In their journey from cult stardom to bells and hooters, ‘Hello Wembley’ stardom it’s arguable that the secret component was the recruitment of drummer Taylor Hawkins in 1997. Where Grohl is all indie sincerity, LA-raised Hawkins brings Sunset Strip rock’n’roll swagger.

He toured stadiums with Alanis Morissette prior to signing up to the Foos and did not share the rest of the group’s instinctive wariness of success.

As Grohl’s lieutenant he helped the Foos cast aside their alt.rock comfort blanket and become proper, preening rock stars.

He certainly isn’t obsessed with authenticity, as indie musicians typically are.

Nor is Hawkins inclined to keep his thoughts to himself or go quietly into the night. He is a large-living rocker of the old school.

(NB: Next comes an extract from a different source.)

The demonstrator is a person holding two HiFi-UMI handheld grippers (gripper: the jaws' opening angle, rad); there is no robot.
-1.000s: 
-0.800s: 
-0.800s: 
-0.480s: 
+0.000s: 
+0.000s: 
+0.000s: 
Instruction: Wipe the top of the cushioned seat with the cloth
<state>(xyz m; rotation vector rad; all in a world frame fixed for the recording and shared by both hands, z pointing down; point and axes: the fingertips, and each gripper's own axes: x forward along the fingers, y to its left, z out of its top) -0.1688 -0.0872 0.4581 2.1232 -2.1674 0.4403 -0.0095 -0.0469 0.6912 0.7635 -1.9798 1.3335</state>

Not everyone approves of Grohl’s progress from darkness to light. A decent percentage of Nirvana fans would happily never listen to Foo Fighters again in their lives. But for Grohl the band represent a necessary journey.

Whatever else happened with the Foos, it will always be about rock’n’roll. Not about death, scorched emotions or guilt about “selling out”.

Grohl has already had more than enough of that. “Yeah, we’re selling out stadiums,” he told me in 2011. “Put us in a room we’re the same f**king band we were in 1995. Guilt kills people. It’s not f**king cool. Don’t get me started on guilt.”